Task goal
Leave out the pictures and set down the rest of the listing below word for word.

Provided data
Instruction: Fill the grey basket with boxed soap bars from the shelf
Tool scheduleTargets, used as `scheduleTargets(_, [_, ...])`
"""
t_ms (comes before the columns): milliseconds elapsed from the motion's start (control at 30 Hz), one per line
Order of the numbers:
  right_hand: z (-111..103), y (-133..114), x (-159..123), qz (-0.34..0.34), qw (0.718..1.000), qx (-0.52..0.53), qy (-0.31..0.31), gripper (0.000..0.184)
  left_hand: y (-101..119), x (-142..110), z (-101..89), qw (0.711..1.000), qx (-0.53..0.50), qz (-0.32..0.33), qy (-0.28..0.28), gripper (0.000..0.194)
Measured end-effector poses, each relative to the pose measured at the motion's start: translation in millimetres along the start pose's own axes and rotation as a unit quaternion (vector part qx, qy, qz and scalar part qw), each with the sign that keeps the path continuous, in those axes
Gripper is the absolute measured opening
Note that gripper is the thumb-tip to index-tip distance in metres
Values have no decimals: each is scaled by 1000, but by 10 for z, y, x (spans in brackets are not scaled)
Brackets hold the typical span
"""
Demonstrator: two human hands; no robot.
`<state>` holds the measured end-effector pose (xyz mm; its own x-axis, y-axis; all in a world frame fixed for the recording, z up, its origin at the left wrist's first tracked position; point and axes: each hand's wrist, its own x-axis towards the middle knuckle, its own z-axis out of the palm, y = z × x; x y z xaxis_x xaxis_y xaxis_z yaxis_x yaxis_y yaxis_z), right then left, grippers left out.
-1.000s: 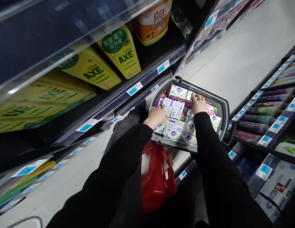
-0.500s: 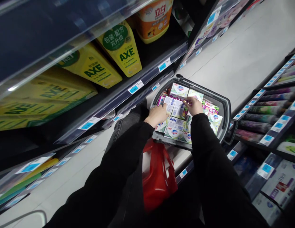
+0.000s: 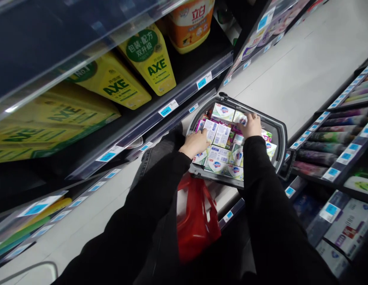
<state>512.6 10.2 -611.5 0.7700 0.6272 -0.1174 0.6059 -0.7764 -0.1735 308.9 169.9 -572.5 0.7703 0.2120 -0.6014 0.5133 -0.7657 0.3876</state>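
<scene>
White and green soap boxes (image 3: pixel 216 166) lie packed in a dark basket (image 3: pixel 282 144) in front of me. Some show a blue and red logo; others have their printed backs up. My left hand (image 3: pixel 195 144) is closed at the edge of the upright soap boxes (image 3: pixel 211 130) on the basket's left side; its fingertips are partly hidden. At the far side, my right hand (image 3: pixel 251 126) has its fingers bent over a soap box (image 3: pixel 240 118). Purple packs (image 3: pixel 201 124) show between the boxes.
Yellow bottles (image 3: pixel 115 84) and an orange-labelled jug (image 3: pixel 190 25) stand on the left shelf. Tube-like packs (image 3: pixel 329 148) fill the right shelf. A red plastic object (image 3: pixel 196 221) is below the basket. The pale floor (image 3: pixel 293 71) runs ahead between shelves.
My right hand has moved from the middle of the basket toward its far right side, onto a soap box there. My left hand stays in nearly the same place.
</scene>
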Motion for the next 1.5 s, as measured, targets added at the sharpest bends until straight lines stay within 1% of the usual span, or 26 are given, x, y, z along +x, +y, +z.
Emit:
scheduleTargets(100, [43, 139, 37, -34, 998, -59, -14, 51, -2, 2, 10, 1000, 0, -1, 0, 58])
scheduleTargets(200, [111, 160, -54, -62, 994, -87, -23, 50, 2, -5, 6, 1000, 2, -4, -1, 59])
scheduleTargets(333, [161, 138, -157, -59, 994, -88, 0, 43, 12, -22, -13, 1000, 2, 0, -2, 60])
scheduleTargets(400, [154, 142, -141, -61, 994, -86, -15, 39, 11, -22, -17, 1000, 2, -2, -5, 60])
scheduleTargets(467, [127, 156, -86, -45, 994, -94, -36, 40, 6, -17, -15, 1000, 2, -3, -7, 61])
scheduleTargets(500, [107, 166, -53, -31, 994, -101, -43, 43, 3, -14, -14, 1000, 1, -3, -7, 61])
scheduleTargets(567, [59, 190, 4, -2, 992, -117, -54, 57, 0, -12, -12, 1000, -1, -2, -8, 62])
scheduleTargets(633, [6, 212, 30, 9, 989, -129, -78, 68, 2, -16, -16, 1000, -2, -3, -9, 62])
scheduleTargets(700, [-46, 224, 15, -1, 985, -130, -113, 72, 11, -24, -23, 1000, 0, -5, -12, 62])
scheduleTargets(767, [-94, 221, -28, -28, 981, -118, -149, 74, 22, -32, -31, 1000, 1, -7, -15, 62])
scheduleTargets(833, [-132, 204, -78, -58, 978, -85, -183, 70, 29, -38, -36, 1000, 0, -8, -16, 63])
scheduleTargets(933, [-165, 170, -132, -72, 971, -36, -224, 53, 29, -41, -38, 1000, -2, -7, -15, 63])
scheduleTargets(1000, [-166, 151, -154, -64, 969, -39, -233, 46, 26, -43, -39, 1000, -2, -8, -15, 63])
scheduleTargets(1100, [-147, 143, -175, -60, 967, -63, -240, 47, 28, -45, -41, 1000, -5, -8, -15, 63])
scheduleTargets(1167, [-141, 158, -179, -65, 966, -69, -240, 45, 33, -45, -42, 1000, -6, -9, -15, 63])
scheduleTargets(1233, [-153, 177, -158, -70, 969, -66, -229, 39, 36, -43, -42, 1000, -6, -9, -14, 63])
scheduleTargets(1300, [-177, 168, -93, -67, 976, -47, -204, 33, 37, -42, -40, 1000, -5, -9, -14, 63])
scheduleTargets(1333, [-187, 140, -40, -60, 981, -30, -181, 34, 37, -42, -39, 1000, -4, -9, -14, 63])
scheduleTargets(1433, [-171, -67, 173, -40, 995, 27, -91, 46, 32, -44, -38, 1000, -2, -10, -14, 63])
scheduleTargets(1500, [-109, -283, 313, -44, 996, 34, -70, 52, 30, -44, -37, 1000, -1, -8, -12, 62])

Written solution
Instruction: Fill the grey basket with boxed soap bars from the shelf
Tool scheduleTargets, used as `scheduleTargets(_, [_, ...])`
"""
t_ms (comes before the columns): milliseconds elapsed from the motion's start (control at 30 Hz), one per line
Order of the numbers:
  right_hand: z (-111..103), y (-133..114), x (-159..123), qz (-0.34..0.34), qw (0.718..1.000), qx (-0.52..0.53), qy (-0.31..0.31), gripper (0.000..0.184)
  left_hand: y (-101..119), x (-142..110), z (-101..89), qw (0.711..1.000), qx (-0.53..0.50), qz (-0.32..0.33), qy (-0.28..0.28), gripper (0.000..0.194)
Measured end-effector poses, each relative to the pose measured at the motion's start: translation in millimetres along the start pose's own axes and rotation as a unit quaternion (vector part qx, qy, qz and scalar part qw), each with the sign that keeps the path continuous, in those axes
Gripper is the absolute measured opening
Note that gripper is the thumb-tip to index-tip distance in metres
Values have no decimals: each is scaled by 1000, but by 10 for z, y, x (spans in brackets are not scaled)
Brackets hold the typical span
"""
Demonstrator: two human hands; no robot.
`<state>` holds the measured end-effector pose (xyz mm; its own x-axis, y-axis; all in a world frame fixed for the recording, z up, its origin at the left wrist's first tracked position; point and axes: each hand's wrist, its own x-axis towards the middle knuckle, its own z-axis out of the palm, y = z × x; x y z xaxis_x xaxis_y xaxis_z yaxis_x yaxis_y yaxis_z), right then left, grippers left out.
-1.000s: 
-0.500s: 
+0.000s: 
<state>512.6 10.2 -611.5 0.7700 0.6272 -0.1174 0.6059 -0.7764 -0.1735 308.9 169.9 -572.5 0.7703 0.2120 -0.6014 0.5133 -0.7657 0.3876</state>
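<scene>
White and green soap boxes (image 3: pixel 216 166) lie packed in a dark basket (image 3: pixel 282 144) in front of me. Some show a blue and red logo; others have their printed backs up. My left hand (image 3: pixel 195 144) is closed at the edge of the upright soap boxes (image 3: pixel 211 130) on the basket's left side; its fingertips are partly hidden. At the far side, my right hand (image 3: pixel 251 126) has its fingers bent over a soap box (image 3: pixel 240 118). Purple packs (image 3: pixel 201 124) show between the boxes.
Yellow bottles (image 3: pixel 115 84) and an orange-labelled jug (image 3: pixel 190 25) stand on the left shelf. Tube-like packs (image 3: pixel 329 148) fill the right shelf. A red plastic object (image 3: pixel 196 221) is below the basket. The pale floor (image 3: pixel 293 71) runs ahead between shelves.
My right hand has moved from the middle of the basket toward its far right side, onto a soap box there. My left hand stays in nearly the same place.
</scene>
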Motion for the next 1.5 s, as measured, targets added at the sharpest bends until straight lines stay within 1% of the usual span, or 26 are given, x, y, z along +x, +y, +z.
Emit:
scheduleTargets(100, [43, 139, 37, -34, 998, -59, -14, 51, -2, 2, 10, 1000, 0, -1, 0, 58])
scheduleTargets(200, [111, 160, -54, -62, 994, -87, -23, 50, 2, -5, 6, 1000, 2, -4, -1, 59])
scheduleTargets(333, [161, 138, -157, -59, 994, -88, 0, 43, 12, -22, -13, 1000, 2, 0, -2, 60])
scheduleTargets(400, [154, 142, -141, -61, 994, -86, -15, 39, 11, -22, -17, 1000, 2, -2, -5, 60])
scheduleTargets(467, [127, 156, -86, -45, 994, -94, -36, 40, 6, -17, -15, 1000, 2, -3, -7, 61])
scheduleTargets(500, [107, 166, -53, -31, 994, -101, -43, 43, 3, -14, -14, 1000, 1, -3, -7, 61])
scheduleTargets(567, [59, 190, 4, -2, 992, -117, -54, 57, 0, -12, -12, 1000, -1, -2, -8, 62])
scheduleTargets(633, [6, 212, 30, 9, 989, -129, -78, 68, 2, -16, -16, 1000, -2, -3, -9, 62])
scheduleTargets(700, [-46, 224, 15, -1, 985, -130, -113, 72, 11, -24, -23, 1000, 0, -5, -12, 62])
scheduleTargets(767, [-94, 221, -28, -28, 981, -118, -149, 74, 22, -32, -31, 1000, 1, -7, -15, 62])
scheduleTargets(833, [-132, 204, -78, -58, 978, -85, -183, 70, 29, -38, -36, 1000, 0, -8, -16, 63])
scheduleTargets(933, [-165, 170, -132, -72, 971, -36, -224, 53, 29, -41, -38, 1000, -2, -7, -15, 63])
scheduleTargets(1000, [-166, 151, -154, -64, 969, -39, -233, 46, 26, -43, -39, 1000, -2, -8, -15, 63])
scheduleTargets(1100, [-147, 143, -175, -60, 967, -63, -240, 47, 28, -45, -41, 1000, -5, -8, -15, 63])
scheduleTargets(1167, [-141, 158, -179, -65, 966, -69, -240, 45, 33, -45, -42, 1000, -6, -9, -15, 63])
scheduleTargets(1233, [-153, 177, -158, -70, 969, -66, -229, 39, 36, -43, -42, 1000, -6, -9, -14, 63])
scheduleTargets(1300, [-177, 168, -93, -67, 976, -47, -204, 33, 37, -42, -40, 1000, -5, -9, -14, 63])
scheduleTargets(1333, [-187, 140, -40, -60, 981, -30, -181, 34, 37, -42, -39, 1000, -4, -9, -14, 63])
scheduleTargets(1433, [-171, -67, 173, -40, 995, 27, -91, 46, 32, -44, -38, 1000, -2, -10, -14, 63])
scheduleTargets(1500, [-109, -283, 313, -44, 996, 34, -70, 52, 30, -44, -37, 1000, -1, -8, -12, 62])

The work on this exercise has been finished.